Shareholders' Equity - Exercises
Shareholders' Equity - Exercises
Shareholders' Equity - Exercises
Problem 1
The Gallery Company is authorized to issue 100,000 shares of 500 par value ordinary share capital. Gallery has the
following transactions during the month:
I. Issued 20,000 shares at par, receiving cash.
II. Issued 250 shares to attorneys for services in securing the corporate charter and for preliminary legal costs of
organizing the corporation. The value of the services was 150,000.
III. Issued 12,500 ordinary shares in exchange for a land and a building with fair values of 5,000,000 and 3,000,000
respectively.
IV. Received cash for 6,500 ordinary shares sold at 550 per share.
Problem 2
The following are independent transactions relating to share capital:
I. Issued 10,000 ordinary shares of 150 par value at 200 per share. The company incurred and paid share issue costs of
60,000.
II. Issued 3,500 ordinary shares of 200 par in exchange for a parcel of land to be used as a plant site. The ordinary share
capital is actively traded on the Philippines Stock Exchange at an average price of 560 per share.
III. Issued 100,000; 100 par ordinary shares for 18,000,000. One share of 500 par preference was issued with every 20
ordinary shares. The market price per ordinary share was 120 and per preference share was 800.
IV. Subscriptions to 5,000 ordinary shares with 100 par value are received from various subscribers along with checks
amounting to 25% of the subscription price as down payment. The share capital was subscribed at 120 per share. The
balance of the subscription price is to be paid in three equal monthly installments.
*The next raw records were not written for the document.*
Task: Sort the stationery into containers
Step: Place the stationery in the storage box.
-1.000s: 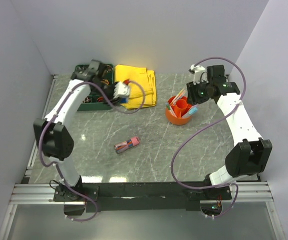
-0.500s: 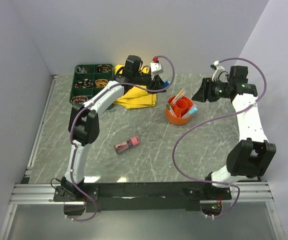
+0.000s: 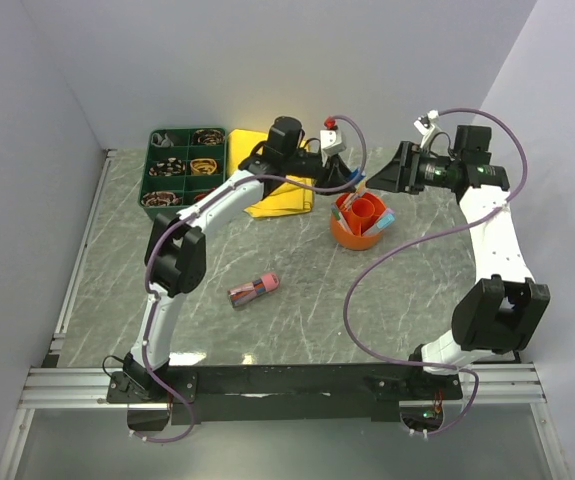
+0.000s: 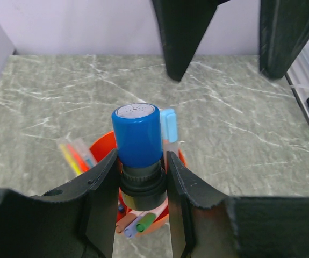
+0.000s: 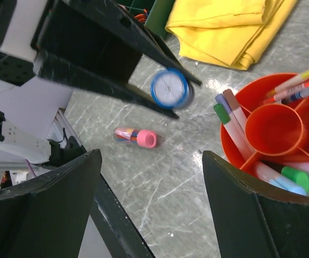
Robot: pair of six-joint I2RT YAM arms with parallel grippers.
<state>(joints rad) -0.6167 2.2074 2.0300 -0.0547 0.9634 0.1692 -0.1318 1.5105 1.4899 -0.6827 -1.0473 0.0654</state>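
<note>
My left gripper (image 3: 351,180) is shut on a blue-capped cylinder with a black base (image 4: 137,138) and holds it above the left rim of the round orange pot (image 3: 350,235). The pot (image 4: 98,152) holds several pens and highlighters in its divided sections (image 5: 235,115). In the right wrist view the blue item (image 5: 169,88) shows end-on between the left fingers (image 5: 143,48). My right gripper (image 3: 392,170) is open and empty, just right of the pot and above it (image 5: 151,156). A pink-capped clear tube (image 3: 254,290) lies on the table (image 5: 138,137).
The dark green compartment tray (image 3: 182,165) with small bits stands at the back left. The folded yellow cloth (image 3: 285,203) lies between tray and pot, partly under my left arm. The right gripper's fingers (image 4: 184,37) hang close beyond the pot.
My left arm has swung right from the green tray, over the yellow cloth, to the orange pot with the blue item. My right gripper has drawn back from the pot.
</note>
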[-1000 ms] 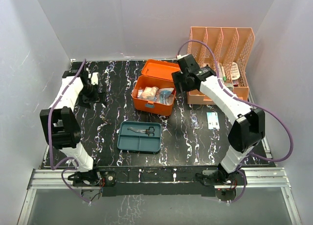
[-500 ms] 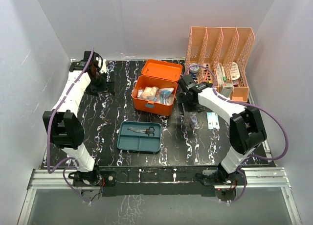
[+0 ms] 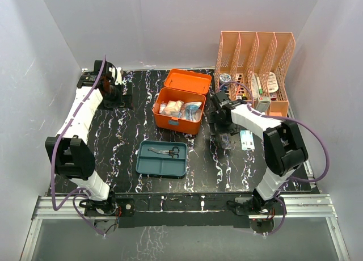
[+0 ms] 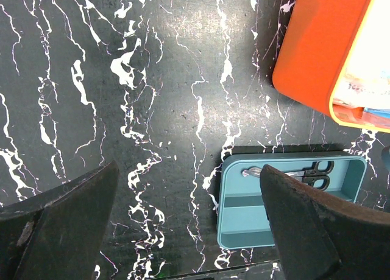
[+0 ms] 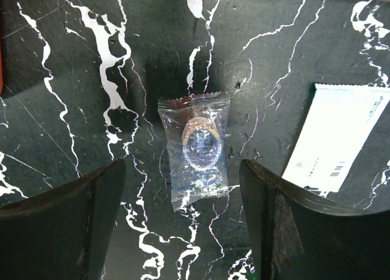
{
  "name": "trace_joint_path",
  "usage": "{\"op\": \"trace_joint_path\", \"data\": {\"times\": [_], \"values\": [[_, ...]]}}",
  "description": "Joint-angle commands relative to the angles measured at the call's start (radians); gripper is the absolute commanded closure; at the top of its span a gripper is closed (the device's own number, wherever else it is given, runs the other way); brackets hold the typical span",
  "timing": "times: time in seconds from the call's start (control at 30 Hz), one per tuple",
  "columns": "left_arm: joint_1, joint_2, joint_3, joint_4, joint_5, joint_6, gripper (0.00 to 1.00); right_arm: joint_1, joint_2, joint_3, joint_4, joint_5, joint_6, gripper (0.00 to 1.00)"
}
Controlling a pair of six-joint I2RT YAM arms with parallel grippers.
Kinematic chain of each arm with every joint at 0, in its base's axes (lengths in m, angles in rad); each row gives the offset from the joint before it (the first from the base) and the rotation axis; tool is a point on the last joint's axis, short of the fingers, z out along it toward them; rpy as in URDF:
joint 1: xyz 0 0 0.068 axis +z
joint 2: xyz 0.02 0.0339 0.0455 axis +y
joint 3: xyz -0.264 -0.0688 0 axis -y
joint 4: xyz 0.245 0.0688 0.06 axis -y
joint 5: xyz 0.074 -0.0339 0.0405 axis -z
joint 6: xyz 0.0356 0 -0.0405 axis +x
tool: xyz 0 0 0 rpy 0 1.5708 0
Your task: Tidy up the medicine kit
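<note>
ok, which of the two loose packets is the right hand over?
The clear plastic packet holding a ring-shaped item: it sits between the fingers of the open right hand. The white barcoded packet lies off to one side.

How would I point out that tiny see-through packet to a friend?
Find the open orange plastic box on the black white-veined table, then look at the tabletop to its right. The small clear plastic packet lies flat there beside a white printed sachet; unlike that neighbour, it is transparent, with a ring-shaped item inside.
</note>
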Motion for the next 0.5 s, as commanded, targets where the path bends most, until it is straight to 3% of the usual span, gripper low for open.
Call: {"op": "trace_joint_path", "data": {"times": [0.0,0.47], "values": [[-0.004,-0.038,-0.006,-0.016,0.015,0.0,0.01,-0.01,0.02,-0.018,0.05,-0.01,0.01,0.28],[-0.003,-0.017,0.012,-0.032,0.024,0.007,0.01,-0.05,0.07,-0.053,0.077,-0.021,0.026,0.44]]}}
V. Received a parcel of land from a wealthy shareholder to be used for the construction of a new factory building. Legal
fees of 40,000 were paid. The fair market value of the land was 5,000,000. Its cost to the shareholder was 800,000 ten
years ago.
Problem 3
The Blazing Red Corporation is authorized to issue 100,000; 10 par value ordinary shares and 30,000 10% cumulative and
non-participating 100 par preference shares. The corporation engaged in the following share capital transactions through
December 31, 2020.
I. 30,000 ordinary shares were issued for 380,000 and 12,000 preference shares for an equipment valued at 1,500,000.
II. Subscriptions for 10,000 ordinary shares have been taken and 40% of the subscription price of 16 per share has been
collected. The shares will be issued upon collection of the subscription price in full.
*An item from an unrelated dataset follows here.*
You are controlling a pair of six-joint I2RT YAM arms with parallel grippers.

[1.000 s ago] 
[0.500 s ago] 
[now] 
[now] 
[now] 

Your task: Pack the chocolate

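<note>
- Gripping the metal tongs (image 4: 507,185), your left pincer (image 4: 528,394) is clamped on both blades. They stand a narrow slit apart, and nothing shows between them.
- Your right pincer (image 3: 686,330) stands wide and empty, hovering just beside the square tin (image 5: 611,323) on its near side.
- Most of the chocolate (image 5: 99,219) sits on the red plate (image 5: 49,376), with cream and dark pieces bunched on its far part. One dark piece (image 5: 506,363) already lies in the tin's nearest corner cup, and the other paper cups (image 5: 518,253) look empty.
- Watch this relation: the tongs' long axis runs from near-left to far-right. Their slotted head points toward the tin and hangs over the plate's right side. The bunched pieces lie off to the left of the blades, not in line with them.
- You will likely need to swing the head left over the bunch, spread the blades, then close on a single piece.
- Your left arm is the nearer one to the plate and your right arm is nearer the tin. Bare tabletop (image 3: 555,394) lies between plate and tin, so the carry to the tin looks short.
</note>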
III. 1,000 ordinary treasury shares were purchased for 18. The company uses the cost method of accounting for treasury
shares.
IV. Collected the balance on the subscription of 8,000 shares above and share certificates were accordingly issued.
Subscribers on 2,000 shares defaulted and the shares were declared delinquent. Blazing Red paid 2,000 cost for
advertising the delinquent shares.
V. Received bids on the delinquent shares. The amount due from the highest bidder was collected and the shares were
issued.
VI. The entity reported profit of 400,000 for the year 2020.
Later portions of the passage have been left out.